The state Office of Insurance Regulation announced the takeout late Thursday afternoon. Combined with earlier announcements, 318,000 Citizens policies are headed to private insurers.
American Integrity Insurance Co. of Florida, which had already been approved to take-out 50,000 policies in November, is approved for an additional 40,000 in December. Heritage Property & Casualty Insurance Co., licensed in August, has been approved to remove 60,000 policies.
Earlier Thursday, Citizens spokeswoman Christine Ashburn defended the insurer’s decision to close the Office of Corporate Integrity, which had been in charge of monitoring internal office matters, sexual harassment claims and misuse of funds. Four people lost their jobs as part of the move, which was disclosed this week.
The duties of the office, Ashburn said, have been reassigned to other divisions within Citizens, including the Office of Internal Audit, the Ethics Officer and the Employee Relations Office.
Citizens also plans to hire four forensic accountants trained to track potential corporate fraud and abuse. Those positions have yet to be filled.
“We believe these changes strengthen our ability to ensure Citizens employees operate with the highest level of integrity,” said Citizens President Barry Gilway, in a statement.
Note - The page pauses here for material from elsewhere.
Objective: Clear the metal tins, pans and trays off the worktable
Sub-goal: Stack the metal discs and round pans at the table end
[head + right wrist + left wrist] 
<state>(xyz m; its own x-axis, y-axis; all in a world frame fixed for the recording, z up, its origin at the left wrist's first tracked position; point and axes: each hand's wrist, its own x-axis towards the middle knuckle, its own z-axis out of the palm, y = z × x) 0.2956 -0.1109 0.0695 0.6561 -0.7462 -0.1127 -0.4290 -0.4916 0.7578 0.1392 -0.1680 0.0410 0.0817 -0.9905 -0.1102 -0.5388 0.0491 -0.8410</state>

The state-backed insurer has come under fire recently for travel expenses and other expenditures that occurred before Gilway took over earlier this summer. The Citizens board of governors has since enacted more stringent travel and expense guidelines.
The insurer is also in the middle of a controversial proposal to provide $350 million in loans to private companies willing to take policies off its hands. The low-interest loan proposal is undergoing an outside review after concerns were raised by key lawmakers and others.
On Thursday, Gov. Rick Scott sent a letter to Gilway in which he said Citizens must maintain a high level of quality assurance so that customers and taxpayers can be assured the insurer is running a tight ship.
Scott said disbanding the Corporate Integrity office before having other watchdogs already on board was “troubling.” He urged Gilway to use “greater caution with future modifications affecting internal investigations, audits and compliance.”
“While I understand your desire to reduce redundancy and create efficiencies within Citizens, such efficiencies cannot be achieved at the expense of accountability, transparency, and compliance,” Scott wrote.